### DIRECTIONS FOR THIS TASK
Stop after the line that contains "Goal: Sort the"; until then, restate each line of the entries word for word from the very first.
[[ STUDY MATERIAL, beginning ]]
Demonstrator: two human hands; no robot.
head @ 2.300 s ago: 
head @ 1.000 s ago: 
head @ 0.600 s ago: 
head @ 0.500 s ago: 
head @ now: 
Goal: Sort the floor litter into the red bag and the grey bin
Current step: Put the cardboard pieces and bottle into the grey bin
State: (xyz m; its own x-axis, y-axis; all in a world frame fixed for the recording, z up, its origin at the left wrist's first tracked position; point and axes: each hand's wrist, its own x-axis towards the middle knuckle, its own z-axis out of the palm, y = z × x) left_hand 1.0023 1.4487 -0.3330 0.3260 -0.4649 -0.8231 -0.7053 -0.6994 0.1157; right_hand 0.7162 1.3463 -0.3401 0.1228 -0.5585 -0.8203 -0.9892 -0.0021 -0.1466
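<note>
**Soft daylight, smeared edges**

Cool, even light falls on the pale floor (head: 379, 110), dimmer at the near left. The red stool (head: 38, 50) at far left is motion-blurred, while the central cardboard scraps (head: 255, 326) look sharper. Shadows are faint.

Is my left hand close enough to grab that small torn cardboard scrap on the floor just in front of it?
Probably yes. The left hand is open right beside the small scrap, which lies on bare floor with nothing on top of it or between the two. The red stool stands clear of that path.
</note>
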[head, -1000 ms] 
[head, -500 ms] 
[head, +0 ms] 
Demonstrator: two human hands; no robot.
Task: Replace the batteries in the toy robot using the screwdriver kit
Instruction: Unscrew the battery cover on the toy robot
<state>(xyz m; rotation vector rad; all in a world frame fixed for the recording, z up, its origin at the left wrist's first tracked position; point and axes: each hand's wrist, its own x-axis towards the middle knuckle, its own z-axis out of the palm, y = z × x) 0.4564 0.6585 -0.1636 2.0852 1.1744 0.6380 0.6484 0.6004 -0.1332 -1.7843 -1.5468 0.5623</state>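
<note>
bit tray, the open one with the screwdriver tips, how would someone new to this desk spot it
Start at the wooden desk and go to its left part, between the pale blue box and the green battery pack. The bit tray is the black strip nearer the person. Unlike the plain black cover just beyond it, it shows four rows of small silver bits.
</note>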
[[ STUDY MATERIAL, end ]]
### RESULT OF THIS TASK
Demonstrator: two human hands; no robot.
head @ 2.300 s ago: 
head @ 1.000 s ago: 
head @ 0.600 s ago: 
head @ 0.500 s ago: 
head @ now: 
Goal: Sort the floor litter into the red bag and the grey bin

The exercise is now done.